**DATA BELOW:**
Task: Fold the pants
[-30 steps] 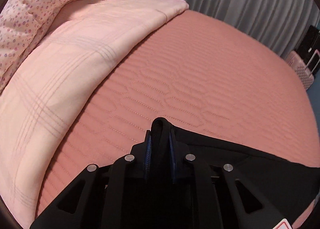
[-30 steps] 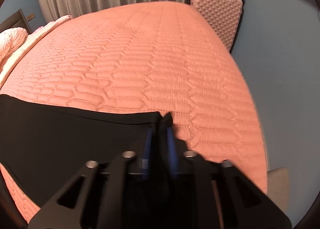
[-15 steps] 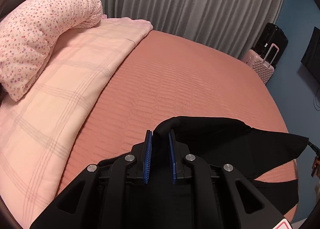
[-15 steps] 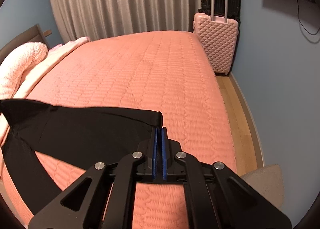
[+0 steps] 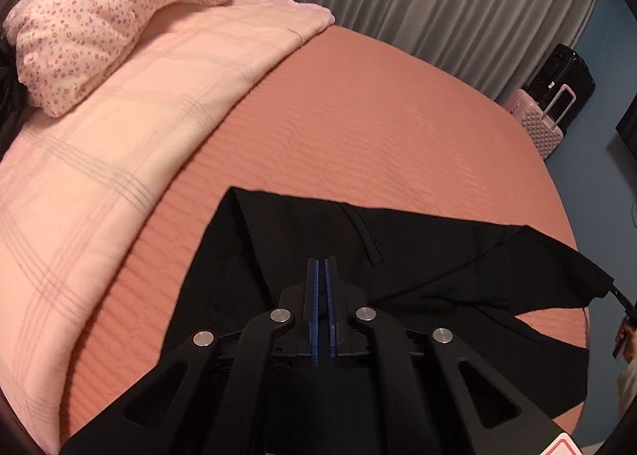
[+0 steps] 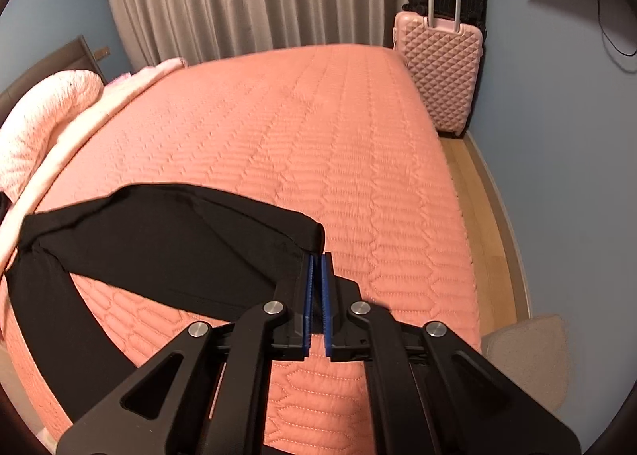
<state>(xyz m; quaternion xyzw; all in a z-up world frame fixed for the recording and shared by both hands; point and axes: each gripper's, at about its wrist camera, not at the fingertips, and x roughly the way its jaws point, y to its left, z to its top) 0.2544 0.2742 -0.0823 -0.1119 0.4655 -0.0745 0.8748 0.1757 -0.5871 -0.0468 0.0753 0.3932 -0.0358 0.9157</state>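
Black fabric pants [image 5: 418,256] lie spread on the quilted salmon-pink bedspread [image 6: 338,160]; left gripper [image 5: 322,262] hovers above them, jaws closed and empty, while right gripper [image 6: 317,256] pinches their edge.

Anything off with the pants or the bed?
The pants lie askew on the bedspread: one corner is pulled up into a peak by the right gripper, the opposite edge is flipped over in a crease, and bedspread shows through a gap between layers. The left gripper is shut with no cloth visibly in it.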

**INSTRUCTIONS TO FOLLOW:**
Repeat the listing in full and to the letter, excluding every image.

**PROBLEM SOLUTION:**
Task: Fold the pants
[-30 steps] 
[-30 steps] 
[-15 steps] 
[-15 steps] 
[+0 steps] 
[+0 steps] 
<state>(xyz m; quaternion xyzw; all in a z-up world frame fixed for the recording and shared by both hands; point and axes: each gripper's, at about its wrist camera, not at the fingertips, and x roughly the way its jaws point, y to its left, z to its top) 0.2544 0.2742 -0.0823 -0.1119 0.4655 -0.0745 0.8748 0.1757 -0.5871 -0.0468 0.0753 0.3932 -0.0358 0.9157</state>
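Black fabric pants [image 5: 418,256] lie spread on the quilted salmon-pink bedspread [image 6: 338,160]; left gripper [image 5: 322,262] hovers above them, jaws closed and empty, while right gripper [image 6: 317,256] pinches their edge.

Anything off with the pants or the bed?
The pants lie askew on the bedspread: one corner is pulled up into a peak by the right gripper, the opposite edge is flipped over in a crease, and bedspread shows through a gap between layers. The left gripper is shut with no cloth visibly in it.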

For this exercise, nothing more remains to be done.